Re: Partial aggregates pushdown - Mailing list pgsql-hackers

From Jelte Fennema-Nio
Subject Re: Partial aggregates pushdown
Date
Msg-id CAGECzQSXXKVCQ13jHXtmk=PMsJHhFGb78PoT3JiT4eAcoLXxoA@mail.gmail.com
Whole thread Raw
In response to RE: Partial aggregates pushdown  ("Fujii.Yuki@df.MitsubishiElectric.co.jp" <Fujii.Yuki@df.MitsubishiElectric.co.jp>)
Responses RE: Partial aggregates pushdown
List pgsql-hackers
On Wed, 12 Jun 2024 at 07:27, Fujii.Yuki@df.MitsubishiElectric.co.jp
<Fujii.Yuki@df.mitsubishielectric.co.jp> wrote:
> Could you please clarify what you mean?
> Are you referring to:
>   Option 1: Modifying existing aggregate functions to minimize the use of internal state values.
>   Option 2: Not supporting the push down of partial aggregates for functions with internal state values.

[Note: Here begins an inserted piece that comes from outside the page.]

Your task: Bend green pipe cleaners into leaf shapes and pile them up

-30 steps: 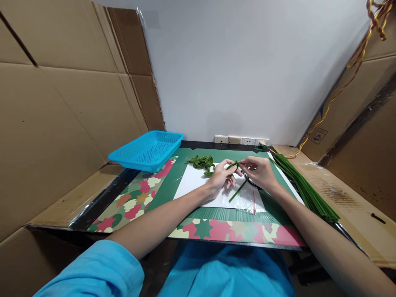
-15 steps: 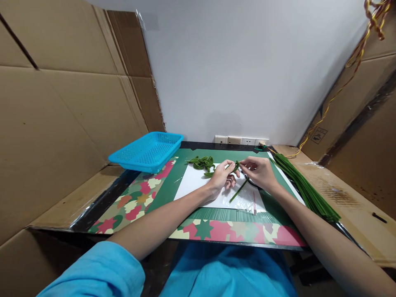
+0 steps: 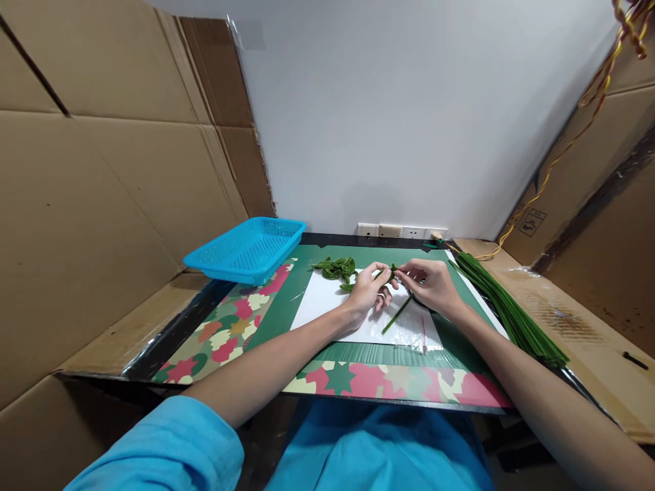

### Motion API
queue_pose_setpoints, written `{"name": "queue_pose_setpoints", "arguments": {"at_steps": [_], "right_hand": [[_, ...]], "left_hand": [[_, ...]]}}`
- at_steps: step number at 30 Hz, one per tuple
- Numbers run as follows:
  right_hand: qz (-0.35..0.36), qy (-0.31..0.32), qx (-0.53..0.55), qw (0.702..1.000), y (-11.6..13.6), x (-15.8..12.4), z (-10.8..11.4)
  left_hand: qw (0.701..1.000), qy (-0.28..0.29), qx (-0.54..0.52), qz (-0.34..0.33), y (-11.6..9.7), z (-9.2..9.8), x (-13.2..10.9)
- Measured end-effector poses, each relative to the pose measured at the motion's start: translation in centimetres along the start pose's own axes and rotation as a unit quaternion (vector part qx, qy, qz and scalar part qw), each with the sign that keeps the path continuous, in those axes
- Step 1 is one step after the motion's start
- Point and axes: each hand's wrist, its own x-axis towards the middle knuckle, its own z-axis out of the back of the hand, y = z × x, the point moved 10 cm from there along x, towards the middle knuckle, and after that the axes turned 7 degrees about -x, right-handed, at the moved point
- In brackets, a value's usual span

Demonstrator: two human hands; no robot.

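Note:
Between my two hands, above the white sheet, is a bent green pipe cleaner. My left hand pinches one part of it between thumb and forefinger, the other fingers curled below. My right hand pinches it from the right with its fingertips. A straight green pipe cleaner piece lies on the sheet under my right hand. Several looped green pipe cleaners sit in a pile beyond my left hand. A dark object, mostly hidden, lies beneath my right hand.
A blue plastic basket stands at the back left. On the right lies a long bundle of green pipe cleaners. A clear plastic bag rests on the sheet's near edge. Power sockets line the wall; cardboard flanks both sides.
My fingertips have shifted slightly on the bent pipe cleaner, and both hands stay close together. The whole view has moved a little; the things on the table lie as before.

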Motion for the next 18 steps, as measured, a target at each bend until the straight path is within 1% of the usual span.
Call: {"name": "queue_pose_setpoints", "arguments": {"at_steps": [7,13,18], "right_hand": [[0.004,0.003,-0.02,1.0,0.2,0.0,0.0],[0.039,0.007,-0.047,0.998,0.2,-0.3,-0.5],[0.067,0.031,-0.069,0.995,-0.1,-0.6,-1.1]], "left_hand": [[1.0,-0.005,-0.004,0.006,0.1,0.2,0.1],[1.0,-0.007,-0.021,0.016,0.2,0.3,0.0],[0.999,-0.012,-0.03,0.011,0.0,0.5,-0.1]]}}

Basically I mean both Option 1 and Option 2 together. i.e. once we do
option 1, supporting partial aggregate pushdown for all important
aggregates with internal state values, then supporting pushdown of
internal state values becomes unnecessary.

> There are many aggregate functions with internal state values, so if we go with Option 1,
> we might need to change a lot of existing code, like transition functions and finalize functions.
> Also, I'm not sure how many existing aggregate functions can be modified this way.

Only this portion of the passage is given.